The most famous activist was Martin Luther King, Jr., who followed the principles of Gandhi and led non-violent protests, and in turn, the Chicano Movement of the late 20th century merged the public regimen of Gandhi and King. Not originally cast as a racial issue, Mexican Americans were roused to action for worker rights, in particular farm workers. But as the campaign for improved wages and working conditions expanded, Mexican Americans who had once considered themselves as a peripheral component of the White population became more closely allied to the civil rights causes championed by African American leaders, somewhat more loosely akin to conditions experienced by Native Americans.
Many such efforts were taken up for the Mexican farm workers in the late 19th and early 20th centuries by well-educated and well-organized figures and organizations. However, they all failed in the face of agricultural companies that kept wages absurdly low and suffocated all attempts at organizing. It was not until the late 1940s that an unlikely champion emerged from the mass of migrant workers in Arizona and California to challenge the status quo.
With a lack of formal education and scant financial resources, Cesar Chavez achieved what previous activists could not, negotiating contracts between unionized workers and corporate agribusiness concerns based on work strikes and retail bans against specific products. Where others had failed, Chavez found a national audience for his protests, tipping the balance for the Southwestern farm workers. The legendary Mexican American labor leader established the idea of “La Causa,” the phrase that emblemized the farm workers’ struggle in America, and maintained a nonviolent but insistent push for equality.

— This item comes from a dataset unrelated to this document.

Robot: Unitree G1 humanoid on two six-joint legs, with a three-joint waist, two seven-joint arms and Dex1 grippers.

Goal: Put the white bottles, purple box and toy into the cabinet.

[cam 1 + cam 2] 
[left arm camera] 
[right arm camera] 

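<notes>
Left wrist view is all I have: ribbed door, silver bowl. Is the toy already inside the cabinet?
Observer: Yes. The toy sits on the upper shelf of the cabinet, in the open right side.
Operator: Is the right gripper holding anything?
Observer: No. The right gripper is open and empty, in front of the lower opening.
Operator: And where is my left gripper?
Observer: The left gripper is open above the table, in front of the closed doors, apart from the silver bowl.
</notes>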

In the 1960s, Chavez founded the National Farm Worker’s Association, later to be renamed as the United Farm Workers of America, and through this nascent organization, Chavez scored important victories in terms of raising pay and improving working and health conditions for farmers of the Southwest into the late 1970s. In the process, he earned the admiration of other labor leaders and civil rights activists, and he remains one of the most famous champions of workers rights to this day.